======== DATA PROVIDED

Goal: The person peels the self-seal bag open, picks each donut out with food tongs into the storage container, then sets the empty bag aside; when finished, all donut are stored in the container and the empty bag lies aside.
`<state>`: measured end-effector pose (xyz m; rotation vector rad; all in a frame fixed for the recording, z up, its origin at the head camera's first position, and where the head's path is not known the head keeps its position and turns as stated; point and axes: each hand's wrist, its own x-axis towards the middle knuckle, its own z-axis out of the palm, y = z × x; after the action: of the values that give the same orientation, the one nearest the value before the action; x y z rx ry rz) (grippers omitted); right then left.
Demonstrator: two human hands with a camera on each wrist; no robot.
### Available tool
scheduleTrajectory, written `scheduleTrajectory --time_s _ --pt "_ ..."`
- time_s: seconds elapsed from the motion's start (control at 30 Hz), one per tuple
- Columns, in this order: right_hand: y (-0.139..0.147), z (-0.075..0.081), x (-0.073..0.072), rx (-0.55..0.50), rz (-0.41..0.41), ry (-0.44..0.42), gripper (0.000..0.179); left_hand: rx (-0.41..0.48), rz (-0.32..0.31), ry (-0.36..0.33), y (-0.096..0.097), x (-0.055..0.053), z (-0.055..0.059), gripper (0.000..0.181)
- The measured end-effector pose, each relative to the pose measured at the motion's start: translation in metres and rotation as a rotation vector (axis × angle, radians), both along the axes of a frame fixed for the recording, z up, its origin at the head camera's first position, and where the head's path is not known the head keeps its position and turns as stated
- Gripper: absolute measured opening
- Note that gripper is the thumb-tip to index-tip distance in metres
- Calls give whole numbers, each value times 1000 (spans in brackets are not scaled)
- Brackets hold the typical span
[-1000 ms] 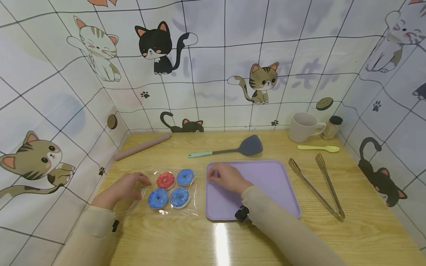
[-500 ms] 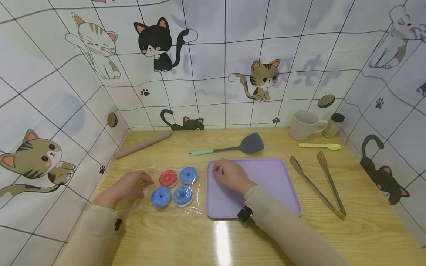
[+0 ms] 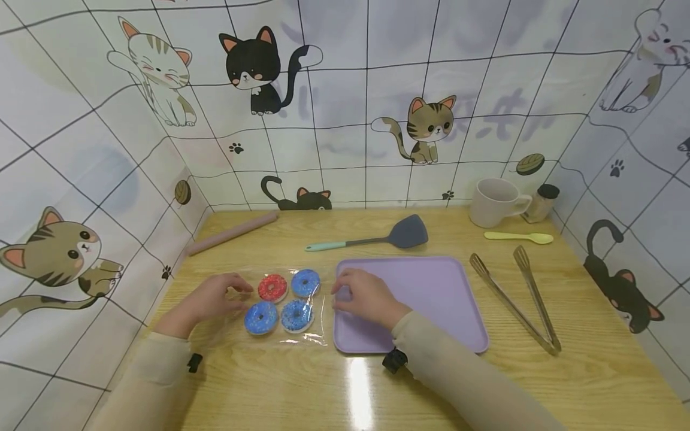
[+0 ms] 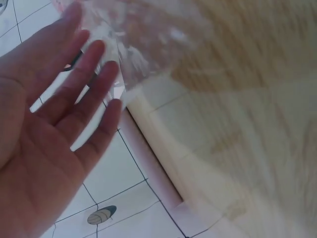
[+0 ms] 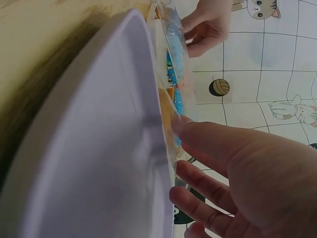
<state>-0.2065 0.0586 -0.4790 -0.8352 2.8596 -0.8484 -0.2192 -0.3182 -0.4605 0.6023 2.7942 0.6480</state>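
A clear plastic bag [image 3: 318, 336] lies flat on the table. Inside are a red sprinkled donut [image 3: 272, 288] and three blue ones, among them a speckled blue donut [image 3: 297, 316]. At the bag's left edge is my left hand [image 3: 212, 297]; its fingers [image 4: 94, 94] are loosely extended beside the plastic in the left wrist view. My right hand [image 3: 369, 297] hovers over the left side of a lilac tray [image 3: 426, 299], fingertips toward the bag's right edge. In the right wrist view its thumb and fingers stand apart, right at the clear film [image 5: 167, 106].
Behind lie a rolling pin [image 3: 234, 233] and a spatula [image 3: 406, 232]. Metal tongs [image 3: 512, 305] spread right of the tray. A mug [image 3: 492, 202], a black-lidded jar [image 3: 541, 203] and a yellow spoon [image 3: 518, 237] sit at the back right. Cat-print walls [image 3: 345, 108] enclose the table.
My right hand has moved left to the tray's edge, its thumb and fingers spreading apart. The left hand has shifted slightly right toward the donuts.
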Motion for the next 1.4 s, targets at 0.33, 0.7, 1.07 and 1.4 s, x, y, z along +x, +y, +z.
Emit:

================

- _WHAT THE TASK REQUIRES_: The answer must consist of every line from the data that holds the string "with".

- _SOLUTION TO THE PROBLEM_:
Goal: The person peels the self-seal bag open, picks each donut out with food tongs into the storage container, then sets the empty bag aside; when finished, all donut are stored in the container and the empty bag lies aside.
Demonstrator: two human hands with a camera on each wrist; no robot.

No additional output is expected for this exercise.